The alleged victims of the former priest, James R. Porter, said through their attorney that they saw the settlement as an acknowledgment by the church that its leaders mishandled Porter three decades ago, when he allegedly raped, fondled and abused dozens of boys and girls in his care.
The group also described the settlement as a turning point in the Catholic church's current thinking about sexual abuse, which has emerged from a shroud of silence into a focus for reform.
Over the past 10 years, as many as 800 cases involving charges of sexual abuse of children by pedophiliac priests have either been filed as lawsuits or settled quietly out of court by Roman Catholic dioceses, according to a Baltimore therapist who has worked with organizations of sexual abuse victims.
Richard Sipe, a former priest and author of a study of sexuality and priestly celibacy, said victims' attorneys count about 400 legal cases filed against church officials since 1982. "And I say that for each case that's public and legal, there's one that's silent and settled," he said.
Porter, 57, who was not a party to the agreement announced Thursday, also faces criminal trial in Minneapolis, where opening arguments were scheduled to begin Thursday.

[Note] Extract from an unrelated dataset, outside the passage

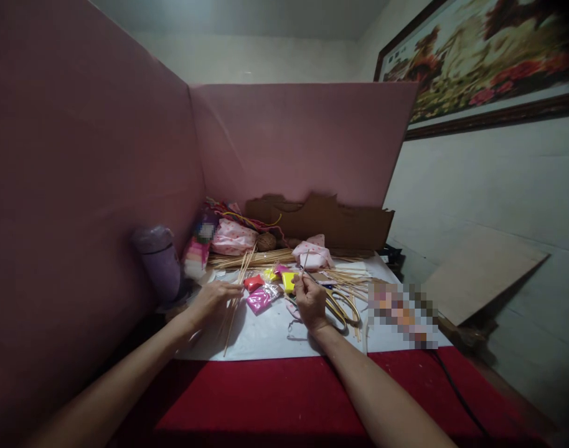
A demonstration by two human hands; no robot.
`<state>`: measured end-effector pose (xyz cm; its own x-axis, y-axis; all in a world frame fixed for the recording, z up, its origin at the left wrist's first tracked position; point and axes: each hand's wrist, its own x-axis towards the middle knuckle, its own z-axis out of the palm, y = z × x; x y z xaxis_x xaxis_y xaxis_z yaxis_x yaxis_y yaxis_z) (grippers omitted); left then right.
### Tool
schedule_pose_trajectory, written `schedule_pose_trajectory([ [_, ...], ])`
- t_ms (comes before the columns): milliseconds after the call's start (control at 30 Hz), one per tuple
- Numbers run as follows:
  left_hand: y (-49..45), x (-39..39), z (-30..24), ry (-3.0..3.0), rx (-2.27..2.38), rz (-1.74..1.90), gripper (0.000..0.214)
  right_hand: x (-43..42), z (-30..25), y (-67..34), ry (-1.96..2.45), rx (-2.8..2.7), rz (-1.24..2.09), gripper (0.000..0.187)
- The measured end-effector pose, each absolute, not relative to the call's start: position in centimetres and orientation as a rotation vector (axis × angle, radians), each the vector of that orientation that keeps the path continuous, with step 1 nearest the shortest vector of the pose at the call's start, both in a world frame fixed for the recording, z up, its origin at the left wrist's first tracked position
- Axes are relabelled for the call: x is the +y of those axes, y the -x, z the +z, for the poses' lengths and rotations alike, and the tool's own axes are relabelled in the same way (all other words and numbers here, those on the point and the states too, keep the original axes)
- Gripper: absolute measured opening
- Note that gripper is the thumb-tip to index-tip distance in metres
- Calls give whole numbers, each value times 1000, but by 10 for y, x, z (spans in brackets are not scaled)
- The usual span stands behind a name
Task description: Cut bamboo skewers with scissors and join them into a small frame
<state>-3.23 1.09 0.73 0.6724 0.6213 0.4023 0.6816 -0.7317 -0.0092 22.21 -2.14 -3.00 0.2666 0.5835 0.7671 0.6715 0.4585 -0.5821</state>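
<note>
My right hand pinches one bamboo stick near its lower end, fingers closed narrow around it; the stick points toward 12 o'clock. My left hand, at 9 o'clock of the right, lies curled over a few loose sticks on the white sheet; I cannot tell whether it grips them. Judged handling: each stick is light, stiff, smooth and brittle, so hold it low between thumb and forefinger without bending. Scissors lie at 3 o'clock of the right hand

pink partition walls off left and far — purple cup blocks far left, skewers and clay packets clutter mid-sheet. Near red cloth is open.
</note>
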Motion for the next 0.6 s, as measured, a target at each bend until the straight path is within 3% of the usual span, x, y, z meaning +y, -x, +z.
schedule_pose_trajectory([
  [100, 28, 11, 12, 2575, -1432, -660, 40, -22, -29, -221, 1217, -1408, -109, 41],
  [233, 12, 8, 16, 2490, -1782, -621, 25, -23, -29, -220, 1221, -1437, -133, 40],
  [400, -7, 3, 17, 2339, -1976, -366, 25, -25, -28, -220, 1212, -1461, -129, 39],
  [600, -2, 17, 16, 2271, -2130, -532, 21, -25, -28, -220, 1202, -1487, -130, 39],
])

The former priest, who is married with four children, faces charges that he molested a teen-ager who was a babysitter for his children in 1987. He left the priesthood in 1973.
In addition, Porter faces 46 counts of sexual misconduct involving 32 people whom he allegedly abused in Bristol County, Mass., when Porter served as a parish priest in Fall River, New Bedford and Attleboro. He also faces civil suits from other alleged victims.
Porter has pleaded innocent to all the charges, but in a taped conversation with a Boston television station he acknowledged that he had molested 50 to 100 children.
Details of the settlement between the 68 victims, who call themselves "survivors" of Porter's abuse, and the Diocese of Fall River, where the alleged abuse took place, were not revealed.
Although the case never went to trial and no "gag order" was issued, both sides agreed to keep financial details private.
Sipe, said that in similar cases settlements have averaged "$100,000 to $125,000 (per victim), when they're settled quietly" and when confidentiality statements have been signed.
Experts on church finance said the Fall River bishop will be responsible for finding the funds and may try to arrange loans from the parishes in his region. The experts also said the bishop could appeal for funds to his fellow bishops, but most of them are hard-pressed for cash themselves.